• **Your objective**
Reproduce exactly the lines of the material beneath, from the line that contains "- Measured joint" to the line that contains "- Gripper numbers", both included, and no other lines.

• **Given records**

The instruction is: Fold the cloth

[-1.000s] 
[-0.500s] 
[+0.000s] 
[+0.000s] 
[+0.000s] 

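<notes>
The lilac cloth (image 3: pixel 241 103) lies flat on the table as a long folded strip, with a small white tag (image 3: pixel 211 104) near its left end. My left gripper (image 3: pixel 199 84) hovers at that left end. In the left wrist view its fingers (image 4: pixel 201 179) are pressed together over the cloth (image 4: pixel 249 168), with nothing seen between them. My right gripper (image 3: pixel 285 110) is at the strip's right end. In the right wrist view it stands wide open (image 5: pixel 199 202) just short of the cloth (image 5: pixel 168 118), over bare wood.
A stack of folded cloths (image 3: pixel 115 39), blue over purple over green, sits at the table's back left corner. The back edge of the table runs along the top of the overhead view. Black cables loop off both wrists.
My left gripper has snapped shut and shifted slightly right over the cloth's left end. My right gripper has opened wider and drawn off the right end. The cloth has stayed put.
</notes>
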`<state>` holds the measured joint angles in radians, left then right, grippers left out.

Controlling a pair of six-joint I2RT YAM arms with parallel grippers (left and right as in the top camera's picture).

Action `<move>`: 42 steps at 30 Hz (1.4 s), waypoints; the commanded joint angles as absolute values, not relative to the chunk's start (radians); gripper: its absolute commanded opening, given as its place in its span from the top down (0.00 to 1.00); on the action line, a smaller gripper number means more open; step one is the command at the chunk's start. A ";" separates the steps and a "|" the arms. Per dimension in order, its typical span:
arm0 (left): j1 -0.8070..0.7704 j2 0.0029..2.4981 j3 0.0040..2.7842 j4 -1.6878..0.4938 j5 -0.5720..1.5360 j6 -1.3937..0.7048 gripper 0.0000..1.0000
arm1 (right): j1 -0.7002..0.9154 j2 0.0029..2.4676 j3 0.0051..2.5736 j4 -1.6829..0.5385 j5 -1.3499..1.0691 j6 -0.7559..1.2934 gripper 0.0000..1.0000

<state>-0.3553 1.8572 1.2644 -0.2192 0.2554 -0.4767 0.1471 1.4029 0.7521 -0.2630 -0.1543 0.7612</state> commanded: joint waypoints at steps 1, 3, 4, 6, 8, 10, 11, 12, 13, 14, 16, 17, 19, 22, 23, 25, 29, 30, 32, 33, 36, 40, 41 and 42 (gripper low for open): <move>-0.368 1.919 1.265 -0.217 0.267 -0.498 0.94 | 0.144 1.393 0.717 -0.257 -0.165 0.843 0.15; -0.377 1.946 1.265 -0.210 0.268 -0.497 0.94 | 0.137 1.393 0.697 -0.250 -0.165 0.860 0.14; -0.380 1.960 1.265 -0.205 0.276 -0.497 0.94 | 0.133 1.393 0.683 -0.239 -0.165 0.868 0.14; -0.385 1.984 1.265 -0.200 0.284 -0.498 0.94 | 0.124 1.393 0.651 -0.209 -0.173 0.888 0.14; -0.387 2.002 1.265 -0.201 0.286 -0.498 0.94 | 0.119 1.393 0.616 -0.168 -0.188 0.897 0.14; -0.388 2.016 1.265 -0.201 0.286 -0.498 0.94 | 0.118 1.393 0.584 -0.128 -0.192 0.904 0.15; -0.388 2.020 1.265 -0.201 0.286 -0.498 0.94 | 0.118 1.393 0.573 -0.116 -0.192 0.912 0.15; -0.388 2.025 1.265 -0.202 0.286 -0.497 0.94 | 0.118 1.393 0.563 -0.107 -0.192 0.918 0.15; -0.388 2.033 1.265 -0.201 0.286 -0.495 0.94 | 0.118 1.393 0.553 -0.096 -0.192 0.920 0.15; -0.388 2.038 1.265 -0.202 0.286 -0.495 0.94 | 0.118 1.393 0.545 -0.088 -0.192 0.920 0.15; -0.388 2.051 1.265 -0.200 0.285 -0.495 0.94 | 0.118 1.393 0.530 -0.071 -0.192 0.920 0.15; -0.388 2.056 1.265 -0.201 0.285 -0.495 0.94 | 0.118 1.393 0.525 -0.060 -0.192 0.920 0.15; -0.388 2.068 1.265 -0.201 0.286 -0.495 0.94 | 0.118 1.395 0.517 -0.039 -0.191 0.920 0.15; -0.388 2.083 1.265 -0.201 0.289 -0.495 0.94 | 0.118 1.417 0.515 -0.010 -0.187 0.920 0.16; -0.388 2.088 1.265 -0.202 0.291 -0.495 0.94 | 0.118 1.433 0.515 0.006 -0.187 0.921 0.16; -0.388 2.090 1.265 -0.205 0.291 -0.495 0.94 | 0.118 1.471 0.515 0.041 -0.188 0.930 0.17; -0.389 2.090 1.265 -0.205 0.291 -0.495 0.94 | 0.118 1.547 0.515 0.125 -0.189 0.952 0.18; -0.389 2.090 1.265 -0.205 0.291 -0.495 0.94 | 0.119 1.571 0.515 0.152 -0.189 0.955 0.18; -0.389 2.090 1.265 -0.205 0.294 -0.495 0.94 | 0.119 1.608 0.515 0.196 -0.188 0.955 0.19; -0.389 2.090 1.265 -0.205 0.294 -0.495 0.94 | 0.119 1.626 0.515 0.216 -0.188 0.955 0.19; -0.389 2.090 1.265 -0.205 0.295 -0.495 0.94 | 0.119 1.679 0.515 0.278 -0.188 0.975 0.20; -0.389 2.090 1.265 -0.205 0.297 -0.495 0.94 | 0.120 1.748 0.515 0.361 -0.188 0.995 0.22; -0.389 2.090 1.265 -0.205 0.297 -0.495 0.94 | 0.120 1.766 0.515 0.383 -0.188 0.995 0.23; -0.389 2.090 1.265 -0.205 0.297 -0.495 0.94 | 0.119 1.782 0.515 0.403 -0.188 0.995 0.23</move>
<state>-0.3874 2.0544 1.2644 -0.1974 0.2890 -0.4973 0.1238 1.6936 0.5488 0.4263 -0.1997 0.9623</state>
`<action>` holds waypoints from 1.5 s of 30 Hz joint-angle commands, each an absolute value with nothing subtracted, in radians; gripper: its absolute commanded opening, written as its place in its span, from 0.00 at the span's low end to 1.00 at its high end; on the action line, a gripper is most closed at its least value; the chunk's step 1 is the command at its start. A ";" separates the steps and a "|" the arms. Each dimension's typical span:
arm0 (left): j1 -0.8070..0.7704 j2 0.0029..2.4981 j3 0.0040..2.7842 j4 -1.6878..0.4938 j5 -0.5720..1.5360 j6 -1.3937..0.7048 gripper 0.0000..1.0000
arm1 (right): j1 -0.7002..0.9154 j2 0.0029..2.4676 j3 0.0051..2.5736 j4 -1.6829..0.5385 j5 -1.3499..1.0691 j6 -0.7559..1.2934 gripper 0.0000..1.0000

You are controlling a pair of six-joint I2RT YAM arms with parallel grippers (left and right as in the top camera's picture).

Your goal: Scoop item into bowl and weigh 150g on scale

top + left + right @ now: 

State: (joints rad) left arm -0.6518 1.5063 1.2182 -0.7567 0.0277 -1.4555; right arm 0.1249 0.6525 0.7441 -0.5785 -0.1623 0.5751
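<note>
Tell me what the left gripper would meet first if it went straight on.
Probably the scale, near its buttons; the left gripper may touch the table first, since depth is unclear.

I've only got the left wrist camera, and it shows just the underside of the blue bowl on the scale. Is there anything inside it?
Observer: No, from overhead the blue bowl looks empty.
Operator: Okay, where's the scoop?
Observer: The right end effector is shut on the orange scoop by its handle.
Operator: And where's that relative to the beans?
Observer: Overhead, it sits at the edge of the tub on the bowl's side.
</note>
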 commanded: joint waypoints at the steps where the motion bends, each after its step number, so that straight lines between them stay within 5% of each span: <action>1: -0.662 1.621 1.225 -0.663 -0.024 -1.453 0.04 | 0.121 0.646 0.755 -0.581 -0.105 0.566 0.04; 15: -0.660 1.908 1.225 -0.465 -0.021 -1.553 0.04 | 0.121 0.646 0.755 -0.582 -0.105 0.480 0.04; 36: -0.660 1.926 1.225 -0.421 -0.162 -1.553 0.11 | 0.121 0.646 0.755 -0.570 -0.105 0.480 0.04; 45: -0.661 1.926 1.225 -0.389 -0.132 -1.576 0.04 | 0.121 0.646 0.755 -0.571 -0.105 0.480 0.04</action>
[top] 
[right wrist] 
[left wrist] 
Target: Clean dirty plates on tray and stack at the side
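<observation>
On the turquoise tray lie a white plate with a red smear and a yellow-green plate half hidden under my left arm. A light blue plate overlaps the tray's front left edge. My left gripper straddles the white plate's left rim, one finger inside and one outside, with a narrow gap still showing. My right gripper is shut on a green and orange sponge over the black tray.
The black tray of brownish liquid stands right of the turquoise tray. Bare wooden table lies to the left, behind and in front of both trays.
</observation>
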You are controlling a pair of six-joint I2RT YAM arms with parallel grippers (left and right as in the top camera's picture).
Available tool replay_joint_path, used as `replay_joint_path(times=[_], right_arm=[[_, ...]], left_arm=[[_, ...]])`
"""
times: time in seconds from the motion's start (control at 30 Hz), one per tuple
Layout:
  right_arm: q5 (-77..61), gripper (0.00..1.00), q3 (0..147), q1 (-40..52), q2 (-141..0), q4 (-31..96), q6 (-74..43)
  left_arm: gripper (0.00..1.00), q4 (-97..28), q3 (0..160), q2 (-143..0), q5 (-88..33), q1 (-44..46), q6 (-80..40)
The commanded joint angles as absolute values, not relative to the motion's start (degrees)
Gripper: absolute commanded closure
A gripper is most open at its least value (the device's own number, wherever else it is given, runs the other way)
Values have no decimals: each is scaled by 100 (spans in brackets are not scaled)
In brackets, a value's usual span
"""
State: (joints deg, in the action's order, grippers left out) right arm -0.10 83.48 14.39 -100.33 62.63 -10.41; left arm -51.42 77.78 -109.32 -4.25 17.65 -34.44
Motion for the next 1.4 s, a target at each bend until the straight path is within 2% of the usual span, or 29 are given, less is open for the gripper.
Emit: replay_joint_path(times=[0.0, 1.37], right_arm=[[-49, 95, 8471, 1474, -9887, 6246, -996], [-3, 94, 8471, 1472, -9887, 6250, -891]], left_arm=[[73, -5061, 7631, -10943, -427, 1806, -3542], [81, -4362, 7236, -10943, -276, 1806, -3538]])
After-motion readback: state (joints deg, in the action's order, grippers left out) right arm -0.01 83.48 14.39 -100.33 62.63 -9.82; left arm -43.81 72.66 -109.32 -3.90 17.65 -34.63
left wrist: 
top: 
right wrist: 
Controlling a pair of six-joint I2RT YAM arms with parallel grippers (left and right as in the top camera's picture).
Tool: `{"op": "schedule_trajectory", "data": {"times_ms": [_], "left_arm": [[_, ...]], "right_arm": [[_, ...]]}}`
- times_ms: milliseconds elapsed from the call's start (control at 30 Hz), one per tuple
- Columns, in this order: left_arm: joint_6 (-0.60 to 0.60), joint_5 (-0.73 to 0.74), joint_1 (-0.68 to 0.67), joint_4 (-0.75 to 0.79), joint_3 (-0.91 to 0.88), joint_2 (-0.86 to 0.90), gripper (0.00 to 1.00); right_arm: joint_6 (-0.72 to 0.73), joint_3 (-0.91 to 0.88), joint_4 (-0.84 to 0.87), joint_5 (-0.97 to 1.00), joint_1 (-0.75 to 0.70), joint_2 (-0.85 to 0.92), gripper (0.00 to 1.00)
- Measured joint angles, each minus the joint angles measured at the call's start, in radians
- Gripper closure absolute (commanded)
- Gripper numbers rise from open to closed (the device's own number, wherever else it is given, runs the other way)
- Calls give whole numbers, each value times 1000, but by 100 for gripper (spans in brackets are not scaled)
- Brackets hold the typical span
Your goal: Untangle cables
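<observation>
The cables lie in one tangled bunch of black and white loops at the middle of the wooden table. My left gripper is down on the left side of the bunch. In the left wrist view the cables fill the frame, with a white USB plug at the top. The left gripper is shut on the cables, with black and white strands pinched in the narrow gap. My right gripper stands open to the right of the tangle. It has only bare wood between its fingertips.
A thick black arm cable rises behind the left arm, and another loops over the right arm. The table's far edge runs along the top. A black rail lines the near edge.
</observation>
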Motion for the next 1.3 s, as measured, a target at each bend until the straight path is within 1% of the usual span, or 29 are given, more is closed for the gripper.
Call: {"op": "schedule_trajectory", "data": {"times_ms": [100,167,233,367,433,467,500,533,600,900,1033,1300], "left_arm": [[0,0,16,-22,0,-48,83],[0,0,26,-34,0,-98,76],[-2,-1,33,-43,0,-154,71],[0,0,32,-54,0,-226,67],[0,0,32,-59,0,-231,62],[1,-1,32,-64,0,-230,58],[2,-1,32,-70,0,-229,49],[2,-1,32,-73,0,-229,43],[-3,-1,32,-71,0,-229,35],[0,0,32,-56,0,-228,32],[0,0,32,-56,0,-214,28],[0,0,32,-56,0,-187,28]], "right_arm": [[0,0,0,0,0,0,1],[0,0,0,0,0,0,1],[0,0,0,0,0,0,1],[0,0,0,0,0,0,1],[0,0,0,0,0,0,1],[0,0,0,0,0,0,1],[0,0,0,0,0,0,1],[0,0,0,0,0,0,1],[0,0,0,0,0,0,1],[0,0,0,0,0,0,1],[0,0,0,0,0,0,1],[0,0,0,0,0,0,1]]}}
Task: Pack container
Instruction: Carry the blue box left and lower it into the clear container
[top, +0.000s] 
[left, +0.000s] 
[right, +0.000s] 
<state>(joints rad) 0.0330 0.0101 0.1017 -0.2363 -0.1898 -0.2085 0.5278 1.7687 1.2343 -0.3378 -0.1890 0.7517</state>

• **Task answer**
- Measured joint angles, each minus the joint angles measured at the call's start, in radians
- Gripper closure absolute (commanded)
- Gripper numbers rise from open to closed (the device's own number, wherever else it is given, runs the other way)

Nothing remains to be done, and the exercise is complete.